■ Requirement
Copy exactly the lines from the beginning of the data down to and including the line holding "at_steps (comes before", without any pictures.

=== Dataset entries ===

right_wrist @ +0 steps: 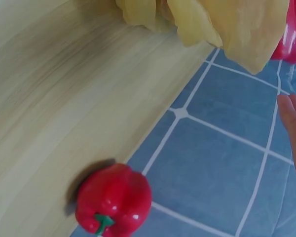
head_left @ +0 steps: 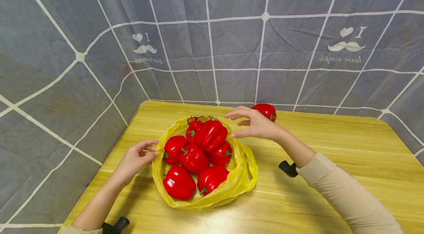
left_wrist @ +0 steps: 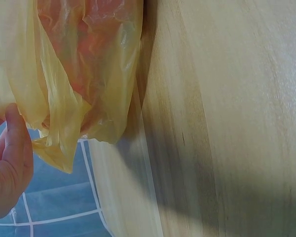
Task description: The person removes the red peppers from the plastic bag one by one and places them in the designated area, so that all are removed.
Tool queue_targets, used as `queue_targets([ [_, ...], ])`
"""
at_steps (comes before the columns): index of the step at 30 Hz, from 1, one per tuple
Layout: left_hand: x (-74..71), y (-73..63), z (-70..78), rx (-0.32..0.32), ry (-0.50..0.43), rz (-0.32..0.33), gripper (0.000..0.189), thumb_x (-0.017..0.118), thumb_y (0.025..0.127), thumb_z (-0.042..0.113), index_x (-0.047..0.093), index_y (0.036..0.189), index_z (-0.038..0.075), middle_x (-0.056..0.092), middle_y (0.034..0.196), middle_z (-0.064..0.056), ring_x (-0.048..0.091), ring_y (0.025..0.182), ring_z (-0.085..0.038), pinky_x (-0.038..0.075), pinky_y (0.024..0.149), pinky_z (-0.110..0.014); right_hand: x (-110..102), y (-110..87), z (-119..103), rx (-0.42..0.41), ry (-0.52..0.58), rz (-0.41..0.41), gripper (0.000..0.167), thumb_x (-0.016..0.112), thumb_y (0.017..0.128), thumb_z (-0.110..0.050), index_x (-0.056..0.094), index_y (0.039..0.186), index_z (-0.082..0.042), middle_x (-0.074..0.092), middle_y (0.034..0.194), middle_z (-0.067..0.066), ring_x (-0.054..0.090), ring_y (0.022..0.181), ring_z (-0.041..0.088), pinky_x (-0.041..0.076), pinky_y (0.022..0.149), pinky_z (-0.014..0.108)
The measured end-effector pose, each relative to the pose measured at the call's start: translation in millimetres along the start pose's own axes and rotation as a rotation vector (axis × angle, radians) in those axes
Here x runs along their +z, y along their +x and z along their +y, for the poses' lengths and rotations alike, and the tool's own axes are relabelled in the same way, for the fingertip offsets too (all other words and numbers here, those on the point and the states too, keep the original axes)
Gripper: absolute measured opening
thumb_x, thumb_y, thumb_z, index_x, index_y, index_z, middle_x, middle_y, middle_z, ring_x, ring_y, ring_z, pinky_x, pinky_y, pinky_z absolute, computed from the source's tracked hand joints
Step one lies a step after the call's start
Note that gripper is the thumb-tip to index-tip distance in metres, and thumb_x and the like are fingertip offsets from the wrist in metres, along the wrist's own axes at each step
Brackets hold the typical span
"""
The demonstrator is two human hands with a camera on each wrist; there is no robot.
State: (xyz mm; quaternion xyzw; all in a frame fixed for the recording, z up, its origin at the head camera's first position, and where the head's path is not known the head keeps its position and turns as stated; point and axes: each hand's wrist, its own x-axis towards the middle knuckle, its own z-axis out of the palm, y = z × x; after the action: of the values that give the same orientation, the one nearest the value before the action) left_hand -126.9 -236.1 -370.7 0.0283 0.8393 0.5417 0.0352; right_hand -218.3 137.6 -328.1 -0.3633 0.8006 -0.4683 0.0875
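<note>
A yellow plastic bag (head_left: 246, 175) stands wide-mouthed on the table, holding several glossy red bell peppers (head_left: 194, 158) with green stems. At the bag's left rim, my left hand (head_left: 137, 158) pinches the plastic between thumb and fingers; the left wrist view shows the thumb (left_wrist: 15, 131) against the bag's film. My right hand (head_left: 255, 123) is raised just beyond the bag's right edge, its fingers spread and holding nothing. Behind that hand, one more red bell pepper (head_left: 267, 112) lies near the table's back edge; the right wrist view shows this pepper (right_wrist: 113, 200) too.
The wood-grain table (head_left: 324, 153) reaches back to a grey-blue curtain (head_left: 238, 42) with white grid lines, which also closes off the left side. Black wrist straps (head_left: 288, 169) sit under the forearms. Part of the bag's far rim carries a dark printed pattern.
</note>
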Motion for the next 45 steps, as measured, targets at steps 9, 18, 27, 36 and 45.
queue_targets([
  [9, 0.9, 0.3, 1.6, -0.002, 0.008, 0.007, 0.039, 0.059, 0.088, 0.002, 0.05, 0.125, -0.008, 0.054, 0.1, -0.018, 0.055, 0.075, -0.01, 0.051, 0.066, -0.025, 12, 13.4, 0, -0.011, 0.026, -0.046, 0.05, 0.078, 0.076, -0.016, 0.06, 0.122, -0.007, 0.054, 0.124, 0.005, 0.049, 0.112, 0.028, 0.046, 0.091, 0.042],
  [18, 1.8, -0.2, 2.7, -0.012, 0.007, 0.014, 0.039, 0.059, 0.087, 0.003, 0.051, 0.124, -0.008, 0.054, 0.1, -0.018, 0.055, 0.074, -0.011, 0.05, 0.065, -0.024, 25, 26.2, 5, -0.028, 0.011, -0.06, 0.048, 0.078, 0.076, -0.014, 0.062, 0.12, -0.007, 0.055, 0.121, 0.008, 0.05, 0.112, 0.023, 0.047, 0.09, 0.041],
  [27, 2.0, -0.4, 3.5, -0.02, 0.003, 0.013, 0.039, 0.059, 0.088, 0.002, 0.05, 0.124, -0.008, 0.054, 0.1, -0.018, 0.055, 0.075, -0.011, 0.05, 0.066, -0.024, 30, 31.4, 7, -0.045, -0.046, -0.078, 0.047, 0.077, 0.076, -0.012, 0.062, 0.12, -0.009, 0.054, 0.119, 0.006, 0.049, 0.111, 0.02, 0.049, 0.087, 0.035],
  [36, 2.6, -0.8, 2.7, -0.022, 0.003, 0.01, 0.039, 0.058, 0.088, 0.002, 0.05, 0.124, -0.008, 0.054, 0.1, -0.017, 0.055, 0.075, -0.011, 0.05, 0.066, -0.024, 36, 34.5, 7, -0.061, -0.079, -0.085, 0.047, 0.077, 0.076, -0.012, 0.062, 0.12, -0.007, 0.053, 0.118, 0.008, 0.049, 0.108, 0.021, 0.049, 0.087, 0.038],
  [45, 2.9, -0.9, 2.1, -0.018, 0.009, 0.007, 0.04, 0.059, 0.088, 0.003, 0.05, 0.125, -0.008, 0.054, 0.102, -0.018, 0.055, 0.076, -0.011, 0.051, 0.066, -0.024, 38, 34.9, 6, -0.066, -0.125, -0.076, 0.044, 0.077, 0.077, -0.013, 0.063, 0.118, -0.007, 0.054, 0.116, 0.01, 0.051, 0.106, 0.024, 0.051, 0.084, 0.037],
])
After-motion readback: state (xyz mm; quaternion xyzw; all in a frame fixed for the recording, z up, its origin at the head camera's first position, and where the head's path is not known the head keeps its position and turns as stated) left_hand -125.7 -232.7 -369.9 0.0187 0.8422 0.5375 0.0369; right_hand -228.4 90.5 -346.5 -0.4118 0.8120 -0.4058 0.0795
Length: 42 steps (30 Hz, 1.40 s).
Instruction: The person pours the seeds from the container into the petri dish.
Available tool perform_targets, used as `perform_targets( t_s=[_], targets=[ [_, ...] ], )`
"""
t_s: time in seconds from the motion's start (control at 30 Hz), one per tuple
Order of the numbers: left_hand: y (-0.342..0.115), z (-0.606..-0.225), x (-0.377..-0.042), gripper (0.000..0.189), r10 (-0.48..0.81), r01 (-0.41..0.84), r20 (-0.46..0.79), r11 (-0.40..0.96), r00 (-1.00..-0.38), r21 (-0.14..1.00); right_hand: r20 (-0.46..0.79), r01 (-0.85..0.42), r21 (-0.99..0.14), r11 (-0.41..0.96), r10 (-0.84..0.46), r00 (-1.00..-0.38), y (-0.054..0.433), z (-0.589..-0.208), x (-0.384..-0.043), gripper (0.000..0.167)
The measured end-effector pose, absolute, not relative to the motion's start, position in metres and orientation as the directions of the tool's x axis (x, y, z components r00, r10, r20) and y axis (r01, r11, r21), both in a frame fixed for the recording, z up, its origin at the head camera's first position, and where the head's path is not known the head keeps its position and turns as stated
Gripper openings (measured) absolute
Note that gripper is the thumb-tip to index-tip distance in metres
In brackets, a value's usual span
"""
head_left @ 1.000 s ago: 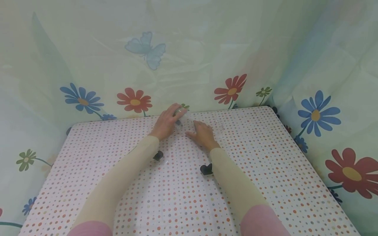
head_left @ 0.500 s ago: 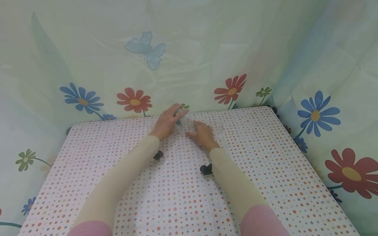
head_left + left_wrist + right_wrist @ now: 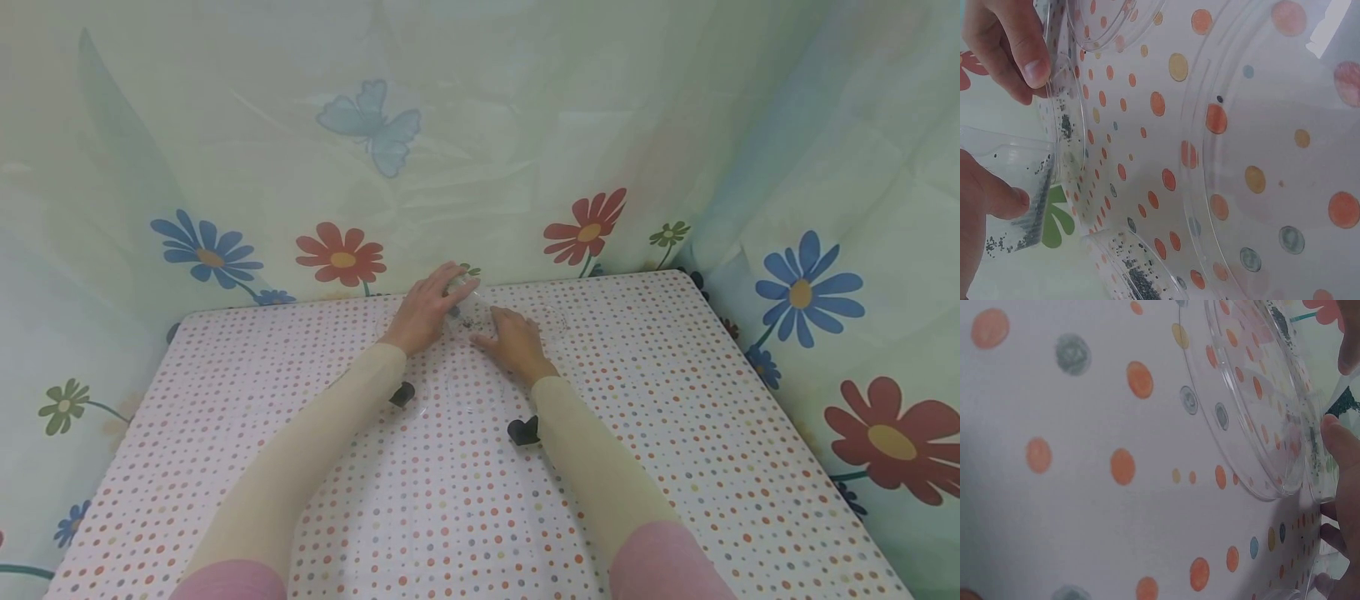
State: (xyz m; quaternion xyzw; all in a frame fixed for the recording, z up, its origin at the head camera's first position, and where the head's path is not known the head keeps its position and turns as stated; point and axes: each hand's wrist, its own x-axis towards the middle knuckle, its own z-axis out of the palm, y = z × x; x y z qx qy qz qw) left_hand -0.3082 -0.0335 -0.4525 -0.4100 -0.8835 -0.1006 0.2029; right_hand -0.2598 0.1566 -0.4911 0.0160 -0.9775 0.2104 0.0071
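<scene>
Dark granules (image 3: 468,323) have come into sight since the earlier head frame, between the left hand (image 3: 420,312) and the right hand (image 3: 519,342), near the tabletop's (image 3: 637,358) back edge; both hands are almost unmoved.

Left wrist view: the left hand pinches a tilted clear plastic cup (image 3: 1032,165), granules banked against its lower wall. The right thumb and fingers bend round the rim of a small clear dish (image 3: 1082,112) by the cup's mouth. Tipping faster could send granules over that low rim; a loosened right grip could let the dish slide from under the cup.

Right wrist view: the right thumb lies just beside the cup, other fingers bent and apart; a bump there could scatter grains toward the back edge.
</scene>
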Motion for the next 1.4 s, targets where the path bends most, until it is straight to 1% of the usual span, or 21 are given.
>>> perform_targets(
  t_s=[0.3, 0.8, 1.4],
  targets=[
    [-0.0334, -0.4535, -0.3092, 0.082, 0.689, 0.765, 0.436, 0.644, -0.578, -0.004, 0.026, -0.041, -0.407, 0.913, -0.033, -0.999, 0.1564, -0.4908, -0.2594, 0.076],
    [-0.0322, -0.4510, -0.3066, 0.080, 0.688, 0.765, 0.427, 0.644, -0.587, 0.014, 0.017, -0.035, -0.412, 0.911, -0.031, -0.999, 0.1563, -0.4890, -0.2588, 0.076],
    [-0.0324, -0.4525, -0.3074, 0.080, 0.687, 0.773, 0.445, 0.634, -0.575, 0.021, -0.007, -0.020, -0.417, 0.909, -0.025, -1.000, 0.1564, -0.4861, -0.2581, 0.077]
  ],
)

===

■ Final answer
right_wrist @ +0 steps: 
head_left @ +0 steps: 
left_wrist @ +0 steps: 
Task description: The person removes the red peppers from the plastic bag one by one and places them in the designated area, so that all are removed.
Tool queue_targets, used as `queue_targets([ [_, ...], ])`
"""
at_steps (comes before the columns): index of the step at 30 Hz, from 1, one per tuple

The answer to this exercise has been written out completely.